Julia, de son côté, semblait perdre tout contrôle, gémissant de plus belle. Je sentis soudain ses jambes se refermer autour de ma taille, me poussant en avant, et d’un seul coup, je la pénétrai complètement, butant au fond de son vagin. Je m’abattis sur elle, seins contre seins, bouches soudées, ses bras, ses jambes m’enserrant avec une force insoupçonnée. Je pouvais à peine bouger et ce fut elle qui, à petits coups de bassin, tenta de me faire pénétrer encore plus profond. Petit à petit, elle finit par se détendre et moi à reprendre le contrôle, sortant presque complètement d’elle pour y replonger avec délices… Je tentai de faire durer ce va-et-vient… mais la coquine jouant des bras et des jambes me fit vite accélérer la cadence ! À ce rythme et après les préliminaires qui nous avaient plus qu’échauffés, je sentis que l’issue ne pouvait encore longtemps se faire attendre.


Gisela, accroupie près de nous, se caressait avec gourmandise, je voyais sa main s’activer entre ses cuisses bronzées dans les bouclettes blondes de son sexe. Julia poussait maintenant de petits cris, s’interrompant parfois pour balbutier en pilipino… en espagnol et en français (pour ce que j’ai pu identifier) ! Au moment où je sentis que je n’allais plus pouvoir me retenir, ce fut elle qui déclencha la mise à feu… Une série de contractions rapides des muscles de son vagin, se propageant dans mon propre membre, servit de détonateur à un double orgasme d’une intensité inouïe. Je pense que nous avons crié tous les deux tandis que je me déversais en elle, nos cœurs battant la chamade.


Gisela n’était pas en reste, dopée par la contemplation de nos ébats, elle était secouée par un orgasme visiblement intense.



Malgré l’intensité de notre jouissance, mon érection persistait et, lorsque je fis mine de ressortir du vagin trempé de Julia, elle gémit doucement



Cette fois, ce fut beaucoup plus calme, mais pas moins fort ; je sentais les muscles puissants de son sexe se contracter autour de ma queue, devenue d’une sensibilité proche de la douleur.

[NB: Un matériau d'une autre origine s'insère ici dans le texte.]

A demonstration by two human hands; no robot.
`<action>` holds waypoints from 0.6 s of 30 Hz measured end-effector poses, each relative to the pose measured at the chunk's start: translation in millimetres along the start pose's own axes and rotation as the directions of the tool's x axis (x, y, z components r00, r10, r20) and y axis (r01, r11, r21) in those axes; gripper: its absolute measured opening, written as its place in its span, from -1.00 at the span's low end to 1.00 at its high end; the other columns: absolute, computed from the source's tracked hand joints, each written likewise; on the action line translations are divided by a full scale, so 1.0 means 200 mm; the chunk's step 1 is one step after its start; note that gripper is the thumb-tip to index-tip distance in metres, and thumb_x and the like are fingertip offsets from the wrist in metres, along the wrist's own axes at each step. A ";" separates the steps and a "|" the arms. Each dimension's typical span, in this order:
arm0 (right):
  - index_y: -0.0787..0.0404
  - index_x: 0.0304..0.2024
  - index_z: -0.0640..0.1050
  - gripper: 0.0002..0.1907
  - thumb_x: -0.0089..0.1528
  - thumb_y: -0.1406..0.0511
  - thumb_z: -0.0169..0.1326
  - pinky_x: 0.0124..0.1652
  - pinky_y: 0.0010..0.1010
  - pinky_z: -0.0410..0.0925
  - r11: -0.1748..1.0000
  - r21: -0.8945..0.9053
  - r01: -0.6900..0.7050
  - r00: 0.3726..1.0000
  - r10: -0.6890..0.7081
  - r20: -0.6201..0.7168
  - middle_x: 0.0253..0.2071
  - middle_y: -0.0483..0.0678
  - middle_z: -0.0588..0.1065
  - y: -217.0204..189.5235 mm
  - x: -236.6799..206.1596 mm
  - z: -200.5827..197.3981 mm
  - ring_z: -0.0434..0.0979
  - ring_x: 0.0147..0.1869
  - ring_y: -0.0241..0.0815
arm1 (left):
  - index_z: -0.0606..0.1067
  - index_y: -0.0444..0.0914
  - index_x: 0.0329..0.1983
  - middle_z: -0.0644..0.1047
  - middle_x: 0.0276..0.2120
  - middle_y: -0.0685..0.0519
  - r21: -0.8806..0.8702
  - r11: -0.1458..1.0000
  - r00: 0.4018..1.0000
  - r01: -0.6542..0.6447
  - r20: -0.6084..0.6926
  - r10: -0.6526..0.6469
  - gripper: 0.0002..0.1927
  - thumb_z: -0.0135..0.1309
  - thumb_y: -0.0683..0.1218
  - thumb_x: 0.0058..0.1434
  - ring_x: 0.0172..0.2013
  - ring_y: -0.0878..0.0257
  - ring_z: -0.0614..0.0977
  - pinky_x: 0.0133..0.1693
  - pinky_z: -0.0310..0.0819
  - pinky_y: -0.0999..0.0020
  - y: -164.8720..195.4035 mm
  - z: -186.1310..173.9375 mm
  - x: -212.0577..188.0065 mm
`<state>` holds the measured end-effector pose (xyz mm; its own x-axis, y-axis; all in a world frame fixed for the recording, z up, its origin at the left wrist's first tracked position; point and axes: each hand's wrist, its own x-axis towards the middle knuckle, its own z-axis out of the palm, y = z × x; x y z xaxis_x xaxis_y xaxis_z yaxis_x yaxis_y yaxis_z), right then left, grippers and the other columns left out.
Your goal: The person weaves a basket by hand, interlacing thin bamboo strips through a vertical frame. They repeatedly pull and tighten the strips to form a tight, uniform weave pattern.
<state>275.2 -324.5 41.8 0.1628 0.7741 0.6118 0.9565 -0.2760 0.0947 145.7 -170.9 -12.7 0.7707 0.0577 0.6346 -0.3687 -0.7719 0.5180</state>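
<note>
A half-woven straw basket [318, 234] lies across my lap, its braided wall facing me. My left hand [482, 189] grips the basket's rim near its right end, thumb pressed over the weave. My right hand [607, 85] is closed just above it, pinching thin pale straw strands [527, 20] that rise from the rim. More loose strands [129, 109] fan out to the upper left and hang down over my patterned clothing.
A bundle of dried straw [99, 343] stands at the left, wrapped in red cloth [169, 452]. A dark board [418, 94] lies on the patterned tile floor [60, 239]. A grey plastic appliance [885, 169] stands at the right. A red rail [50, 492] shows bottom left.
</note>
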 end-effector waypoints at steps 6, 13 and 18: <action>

Gisela nous avait rejoints, prodiguant à l’un et à l’autre baisers et caresses, elle s’intégrait à notre fusion. Ses mains, sa bouche, ses seins semblaient être partout à la fois. Sa main, de nouveau entre mes cuisses, accompagnait mes mouvements, massant la base de ma verge… une caresse presque insoutenable. Julia s’était remise à gémir, un son presque continu, tandis que sa respiration s’accélérait pour devenir un halètement.



Gisela, abandonnant ma queue, se mit à caresser Julia, guettant les signes avant-coureurs de l’orgasme, son index lubrifié de nos sécrétions vint comme par mégarde, caresser la rosette de son anus, d’abord de petits mouvements circulaires, provoquant la surprise de Julia.



A priori, toute hésitation envolée, la caresse de Gisela venait, à point nommé, compléter nos ébats. Je pouvais sentir les contractions gagner tout le bas de son corps, tandis qu’une plainte continue s’échappait de ses lèvres.


Face à moi, le petit Carlito contemplait la scène, la tête légèrement de côté. À ce moment, Gisela, cessant sa caresse anale, introduisit d’un coup sa première phalange dans le sphincter détendu. La réaction fut immédiate… et la jouissance encore plus forte que la première fois, je me sentis emporté… inondé, broyé dans une étreinte sauvage tandis que j’éjaculai à mon tour avec de longs spasmes. Je ne sais combien de temps nous restâmes sans bouger, vidés, repus, quasi inconscients, tandis que Gisela nous couvrait de petits baisers.


Calmés… enfin presque, le cœur battant encore à tout rompre, nous finîmes par nous séparer, pour mieux nous retrouver enlacés, la tête de Julia sur mon épaule gauche… et celle de Gisela se calant à droite. Julia, se redressant à demi, me gratifia d’un baiser d’une douceur inattendue…



À peine eut-elle repris sa place sur mon épaule que ce fut la bouche de Gisela qui prit la suite ; aussi brûlant, mais plus cannibale, le baiser !



Vautré sur sa branche, le Carlito s’était endormi, la tête entre ses bras. La lune presque pleine éclairait l’eau calme de notre paradis caché.